PROBLEM: The data below should be transcribed in full, with no picture included.
□ □ □ □ □ □ □
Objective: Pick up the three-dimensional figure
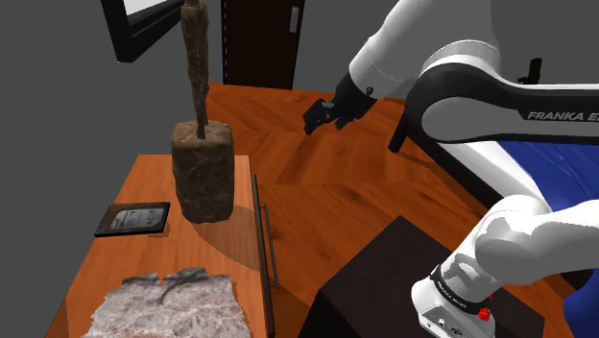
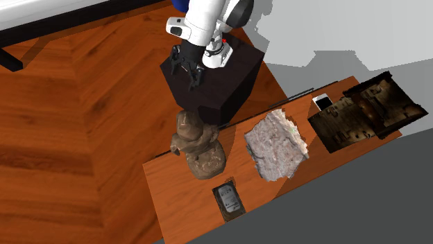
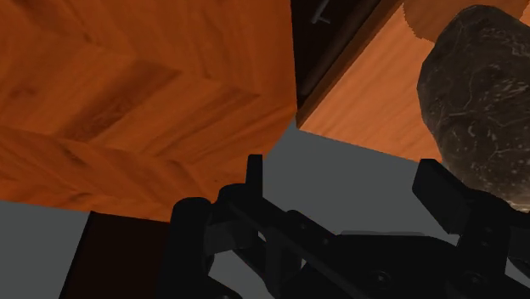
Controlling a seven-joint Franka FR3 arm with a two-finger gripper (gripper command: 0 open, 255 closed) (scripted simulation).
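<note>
step: approach | hand [image 1: 313, 119]: spread, empty, upper centre of shoulder view | figure [image 1: 203, 173]: upright, left on tabletop [image 1: 149, 179], well apart | do: straddle its slim upper part squarely before closing

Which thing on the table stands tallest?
The brown rough figure, a tall post rising from a blocky base; the flat dark device and the crumpled grey-white bundle near it lie low.
</note>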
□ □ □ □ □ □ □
SOLUTION FOR THIS TASK:
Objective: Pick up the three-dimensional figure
Controlling a seven-joint Franka FR3 arm with a two-finger gripper (gripper command: 0 open, 255 closed) (scripted simulation).
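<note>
step: approach | hand [image 1: 313, 119]: spread, empty, upper centre of shoulder view | figure [image 1: 203, 173]: upright, left on tabletop [image 1: 149, 179], well apart | do: straddle its slim upper part squarely before closing

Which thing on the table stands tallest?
The brown rough figure, a tall post rising from a blocky base; the flat dark device and the crumpled grey-white bundle near it lie low.
</note>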

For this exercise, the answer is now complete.